Essa experiência mostra que não há
incompatibilidade total entre as duas tendências, até porque ambas visam o
desenvolvimento e defendem a responsabilidade fiscal, ainda que as ênfases
sejam diferentes.
Os radicalismos, de um lado ou de outro,
podem estar atenuados até por constatações da história recente. O
neoliberalismo, forma radical da proposta liberal, foi hegemônico no Ocidente
desde os anos 1980, adotado por Ronald Reagan nos EUA e Margareth Thatcher no
Reino Unido. Com austeridade fiscal rigorosa, privatizações desenfreadas e
Estado mínimo, não teve os resultados esperados, porque a economia desses
países cresceu muito menos que no período do capitalismo social, do pós-guerra
até meados dos anos 1970. Além de colaborar para a ascensão da China à condição
de potência global, a proposta neoliberal provocou seguidas crises financeiras,
promoveu concentração de renda e culminou com o grande colapso do “subprime”,
nos EUA, em 2008.
As experiências progressistas radicais
também tropeçaram. Durante a pandemia, por exemplo, governos de todo o mundo
avançaram sem receios na aplicação de trilhões de dólares de recursos públicos
na economia. Eles não tinham alternativa. Foram bem-sucedidos para ativar a
economia, mas agora enfrentam sérios problemas para a contenção da inflação e
são obrigados a elevar juros e aumentar o endividamento público. No Brasil, o
experimento pouco cuidadoso com a questão fiscal deu no que deu durante o
governo Dilma Rousseff. Não adianta discutir se foi golpe ou não. O fato é que
a gestão fiscal era errática e criou o pretexto para o impeachment.

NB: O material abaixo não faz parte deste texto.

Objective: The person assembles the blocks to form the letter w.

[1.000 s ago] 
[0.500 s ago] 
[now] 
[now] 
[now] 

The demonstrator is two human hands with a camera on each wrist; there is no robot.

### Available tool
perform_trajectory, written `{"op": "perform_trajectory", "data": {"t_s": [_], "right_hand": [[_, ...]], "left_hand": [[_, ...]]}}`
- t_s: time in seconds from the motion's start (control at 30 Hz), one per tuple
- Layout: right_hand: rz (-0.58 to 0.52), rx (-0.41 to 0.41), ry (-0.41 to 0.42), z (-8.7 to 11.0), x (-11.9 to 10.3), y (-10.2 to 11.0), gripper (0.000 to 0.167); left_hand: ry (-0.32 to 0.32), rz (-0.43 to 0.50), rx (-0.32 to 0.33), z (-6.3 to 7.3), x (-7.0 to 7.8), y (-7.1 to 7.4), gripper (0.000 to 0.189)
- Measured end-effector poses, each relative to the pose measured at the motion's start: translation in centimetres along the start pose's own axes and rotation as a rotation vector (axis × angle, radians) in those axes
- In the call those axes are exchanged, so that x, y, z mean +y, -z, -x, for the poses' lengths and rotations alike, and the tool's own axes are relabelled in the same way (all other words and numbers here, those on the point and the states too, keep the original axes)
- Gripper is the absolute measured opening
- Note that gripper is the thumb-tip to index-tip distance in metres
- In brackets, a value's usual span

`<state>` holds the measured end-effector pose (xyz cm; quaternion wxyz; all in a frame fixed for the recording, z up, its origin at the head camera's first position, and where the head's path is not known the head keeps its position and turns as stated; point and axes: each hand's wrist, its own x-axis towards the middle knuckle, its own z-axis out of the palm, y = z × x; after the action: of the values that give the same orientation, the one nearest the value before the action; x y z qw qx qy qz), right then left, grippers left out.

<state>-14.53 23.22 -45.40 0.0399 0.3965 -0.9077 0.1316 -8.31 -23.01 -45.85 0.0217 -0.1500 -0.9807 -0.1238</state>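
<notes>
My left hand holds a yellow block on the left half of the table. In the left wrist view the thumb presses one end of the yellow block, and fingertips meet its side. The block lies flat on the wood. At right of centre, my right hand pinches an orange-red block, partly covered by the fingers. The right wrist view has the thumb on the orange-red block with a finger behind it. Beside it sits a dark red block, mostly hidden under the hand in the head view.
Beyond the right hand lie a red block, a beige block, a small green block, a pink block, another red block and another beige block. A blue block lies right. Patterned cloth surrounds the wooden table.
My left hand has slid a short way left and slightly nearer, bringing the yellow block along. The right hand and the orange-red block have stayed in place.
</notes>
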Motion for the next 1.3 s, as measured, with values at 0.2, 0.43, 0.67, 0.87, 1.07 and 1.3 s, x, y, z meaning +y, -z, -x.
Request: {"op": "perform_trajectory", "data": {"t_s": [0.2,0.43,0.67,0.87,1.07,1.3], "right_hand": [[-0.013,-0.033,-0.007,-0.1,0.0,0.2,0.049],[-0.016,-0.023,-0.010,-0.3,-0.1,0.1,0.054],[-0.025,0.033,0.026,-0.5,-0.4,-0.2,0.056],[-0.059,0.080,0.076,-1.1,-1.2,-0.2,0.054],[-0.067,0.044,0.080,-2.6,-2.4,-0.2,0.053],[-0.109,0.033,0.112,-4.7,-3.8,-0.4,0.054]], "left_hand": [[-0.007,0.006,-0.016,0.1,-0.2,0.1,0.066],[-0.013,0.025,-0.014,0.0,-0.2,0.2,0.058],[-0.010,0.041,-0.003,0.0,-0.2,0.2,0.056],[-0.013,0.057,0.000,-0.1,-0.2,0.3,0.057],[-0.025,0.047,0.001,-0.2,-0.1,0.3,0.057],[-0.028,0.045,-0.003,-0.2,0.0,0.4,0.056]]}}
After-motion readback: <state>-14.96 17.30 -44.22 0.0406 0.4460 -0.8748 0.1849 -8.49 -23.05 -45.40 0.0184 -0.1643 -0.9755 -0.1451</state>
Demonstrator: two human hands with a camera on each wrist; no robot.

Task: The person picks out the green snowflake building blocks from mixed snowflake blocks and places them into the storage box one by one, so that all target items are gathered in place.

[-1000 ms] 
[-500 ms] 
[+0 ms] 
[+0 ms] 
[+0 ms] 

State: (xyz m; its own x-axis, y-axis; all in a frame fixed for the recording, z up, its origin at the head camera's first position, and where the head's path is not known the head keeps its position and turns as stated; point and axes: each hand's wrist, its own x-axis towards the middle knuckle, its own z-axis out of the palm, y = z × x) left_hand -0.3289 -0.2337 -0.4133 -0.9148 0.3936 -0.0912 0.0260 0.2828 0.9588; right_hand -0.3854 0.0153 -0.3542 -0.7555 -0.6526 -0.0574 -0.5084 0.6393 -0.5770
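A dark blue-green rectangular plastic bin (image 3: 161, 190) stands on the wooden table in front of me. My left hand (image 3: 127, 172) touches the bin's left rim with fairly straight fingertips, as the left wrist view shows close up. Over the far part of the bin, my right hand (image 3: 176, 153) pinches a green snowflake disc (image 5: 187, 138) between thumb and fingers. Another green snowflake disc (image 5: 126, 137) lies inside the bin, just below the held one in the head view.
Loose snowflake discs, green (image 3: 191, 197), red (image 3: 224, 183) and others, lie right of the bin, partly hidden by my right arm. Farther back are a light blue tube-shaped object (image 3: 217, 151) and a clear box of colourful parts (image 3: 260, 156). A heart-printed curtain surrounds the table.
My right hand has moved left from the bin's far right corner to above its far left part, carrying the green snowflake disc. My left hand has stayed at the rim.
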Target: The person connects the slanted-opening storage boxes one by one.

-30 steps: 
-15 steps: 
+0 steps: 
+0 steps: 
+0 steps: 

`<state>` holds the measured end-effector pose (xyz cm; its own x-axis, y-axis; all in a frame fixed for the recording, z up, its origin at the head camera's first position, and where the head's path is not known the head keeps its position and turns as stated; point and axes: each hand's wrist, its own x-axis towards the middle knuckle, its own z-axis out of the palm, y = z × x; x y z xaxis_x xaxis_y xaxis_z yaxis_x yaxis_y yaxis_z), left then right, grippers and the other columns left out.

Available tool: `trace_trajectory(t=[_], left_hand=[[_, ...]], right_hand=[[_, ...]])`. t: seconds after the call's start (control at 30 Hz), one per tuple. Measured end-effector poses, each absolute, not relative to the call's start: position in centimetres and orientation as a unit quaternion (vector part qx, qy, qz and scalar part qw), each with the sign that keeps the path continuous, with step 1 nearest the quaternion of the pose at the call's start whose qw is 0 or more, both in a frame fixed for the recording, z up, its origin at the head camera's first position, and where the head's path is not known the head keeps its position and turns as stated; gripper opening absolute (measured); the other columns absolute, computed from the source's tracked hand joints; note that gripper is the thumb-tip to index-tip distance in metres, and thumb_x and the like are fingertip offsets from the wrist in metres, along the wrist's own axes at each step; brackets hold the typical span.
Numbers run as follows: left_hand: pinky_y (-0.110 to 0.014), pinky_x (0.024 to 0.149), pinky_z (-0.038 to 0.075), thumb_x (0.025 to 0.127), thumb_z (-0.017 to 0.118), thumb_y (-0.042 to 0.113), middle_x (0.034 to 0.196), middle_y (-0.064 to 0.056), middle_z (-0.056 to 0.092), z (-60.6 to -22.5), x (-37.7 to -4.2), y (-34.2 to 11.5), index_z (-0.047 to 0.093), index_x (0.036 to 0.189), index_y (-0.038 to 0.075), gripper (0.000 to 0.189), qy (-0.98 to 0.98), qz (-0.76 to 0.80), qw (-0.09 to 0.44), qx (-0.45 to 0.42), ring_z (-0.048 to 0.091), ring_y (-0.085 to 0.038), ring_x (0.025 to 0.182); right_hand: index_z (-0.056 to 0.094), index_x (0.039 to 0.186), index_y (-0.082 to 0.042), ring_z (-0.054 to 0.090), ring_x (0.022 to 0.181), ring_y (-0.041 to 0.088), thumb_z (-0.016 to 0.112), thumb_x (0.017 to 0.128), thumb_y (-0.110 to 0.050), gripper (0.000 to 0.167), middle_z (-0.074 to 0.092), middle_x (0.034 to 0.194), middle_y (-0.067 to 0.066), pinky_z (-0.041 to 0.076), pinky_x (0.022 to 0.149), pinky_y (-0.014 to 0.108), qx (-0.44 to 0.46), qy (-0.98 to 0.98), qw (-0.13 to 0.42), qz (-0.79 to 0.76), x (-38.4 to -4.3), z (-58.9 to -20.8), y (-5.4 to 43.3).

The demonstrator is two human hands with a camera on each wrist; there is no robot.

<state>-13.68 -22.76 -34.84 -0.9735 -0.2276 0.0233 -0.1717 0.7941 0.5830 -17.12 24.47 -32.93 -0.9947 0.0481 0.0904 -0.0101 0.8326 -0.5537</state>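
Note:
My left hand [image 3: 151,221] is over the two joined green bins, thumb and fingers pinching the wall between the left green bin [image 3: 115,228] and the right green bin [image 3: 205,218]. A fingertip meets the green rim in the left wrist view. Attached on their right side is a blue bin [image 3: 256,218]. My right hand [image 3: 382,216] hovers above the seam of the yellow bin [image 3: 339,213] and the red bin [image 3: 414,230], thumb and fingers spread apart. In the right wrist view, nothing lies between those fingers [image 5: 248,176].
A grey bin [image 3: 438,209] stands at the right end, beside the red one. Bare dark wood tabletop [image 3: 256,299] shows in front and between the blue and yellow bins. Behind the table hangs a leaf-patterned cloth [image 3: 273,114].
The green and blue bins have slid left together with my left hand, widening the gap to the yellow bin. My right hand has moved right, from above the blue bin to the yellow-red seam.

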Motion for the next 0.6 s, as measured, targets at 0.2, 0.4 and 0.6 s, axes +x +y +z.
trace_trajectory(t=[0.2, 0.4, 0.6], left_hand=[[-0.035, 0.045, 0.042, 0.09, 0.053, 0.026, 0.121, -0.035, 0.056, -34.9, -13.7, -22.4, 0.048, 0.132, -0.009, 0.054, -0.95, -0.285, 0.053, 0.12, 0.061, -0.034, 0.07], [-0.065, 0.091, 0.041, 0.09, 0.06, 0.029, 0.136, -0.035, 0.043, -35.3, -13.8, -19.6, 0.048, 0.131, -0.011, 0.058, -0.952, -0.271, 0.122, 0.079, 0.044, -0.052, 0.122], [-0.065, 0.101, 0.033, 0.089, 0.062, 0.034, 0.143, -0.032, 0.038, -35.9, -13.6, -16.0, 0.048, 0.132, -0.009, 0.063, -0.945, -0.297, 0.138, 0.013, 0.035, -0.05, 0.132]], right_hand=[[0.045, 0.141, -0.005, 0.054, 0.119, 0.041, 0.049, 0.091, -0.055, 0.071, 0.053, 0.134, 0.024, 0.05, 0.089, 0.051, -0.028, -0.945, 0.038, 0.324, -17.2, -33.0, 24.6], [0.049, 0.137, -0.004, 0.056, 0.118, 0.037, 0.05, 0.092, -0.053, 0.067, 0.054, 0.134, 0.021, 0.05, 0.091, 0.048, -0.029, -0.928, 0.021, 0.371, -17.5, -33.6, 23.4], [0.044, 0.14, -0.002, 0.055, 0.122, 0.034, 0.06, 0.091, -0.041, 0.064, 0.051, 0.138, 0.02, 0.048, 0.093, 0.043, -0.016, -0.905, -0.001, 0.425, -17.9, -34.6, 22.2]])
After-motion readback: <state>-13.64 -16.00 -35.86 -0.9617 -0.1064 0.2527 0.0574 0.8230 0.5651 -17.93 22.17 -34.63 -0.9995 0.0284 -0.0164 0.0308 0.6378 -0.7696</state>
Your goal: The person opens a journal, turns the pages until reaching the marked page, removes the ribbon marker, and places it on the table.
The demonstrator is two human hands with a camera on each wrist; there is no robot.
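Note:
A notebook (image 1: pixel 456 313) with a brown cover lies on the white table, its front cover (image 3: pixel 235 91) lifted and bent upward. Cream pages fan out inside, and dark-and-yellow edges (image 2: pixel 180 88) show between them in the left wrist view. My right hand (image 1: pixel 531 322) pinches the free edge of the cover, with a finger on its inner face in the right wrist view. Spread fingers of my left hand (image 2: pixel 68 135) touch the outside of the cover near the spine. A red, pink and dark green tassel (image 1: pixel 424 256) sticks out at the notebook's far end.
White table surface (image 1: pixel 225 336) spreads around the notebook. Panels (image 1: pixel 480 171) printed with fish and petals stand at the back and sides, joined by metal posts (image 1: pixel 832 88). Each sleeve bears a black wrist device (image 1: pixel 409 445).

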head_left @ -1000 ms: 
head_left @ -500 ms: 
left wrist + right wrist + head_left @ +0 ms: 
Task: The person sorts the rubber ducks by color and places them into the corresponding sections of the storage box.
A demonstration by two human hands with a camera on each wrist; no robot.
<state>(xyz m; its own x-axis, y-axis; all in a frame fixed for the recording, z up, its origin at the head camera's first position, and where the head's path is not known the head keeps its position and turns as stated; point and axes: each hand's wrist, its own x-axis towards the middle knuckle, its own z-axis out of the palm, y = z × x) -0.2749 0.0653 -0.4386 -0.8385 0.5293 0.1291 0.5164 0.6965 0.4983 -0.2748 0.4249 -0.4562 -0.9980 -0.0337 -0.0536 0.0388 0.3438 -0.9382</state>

Uma diferença entre as duas correntes está
na forma como almejam o desenvolvimento ao longo do tempo. Uma acredita que o
Estado mínimo e a austeridade, entre outras qualidades, podem criar ambiente
favorável e promover o crescimento no médio e longo prazo. Outra, mais
imediatista, acha que a mão pesada do Estado precisa apressar o desenvolvimento
porque a rigor, como disse Keynes, “a longo prazo estaremos todos mortos”.
Dado que geralmente “virtus in medium est”,
talvez Lula possa conseguir o apoio dos dois lados, com a volta do planejamento,
investimento e financiamento público para puxar o privado, parcerias com o
setor empresarial, reformas administrativa e tributária e responsabilidades
fiscal, social e ambiental. Vai depender de engenho e arte na escolha de nomes
e no comando das ações do governo.
Seja como for, o país dará adeus ao falso
liberalismo de Paulo Guedes, que só ficou no papel, primou pelo
“desplanejamento”, promoveu descalabro fiscal e deixará uma nefasta “Herança
Ipiranga” para ser administrada pelo novo governo. Já vai tarde.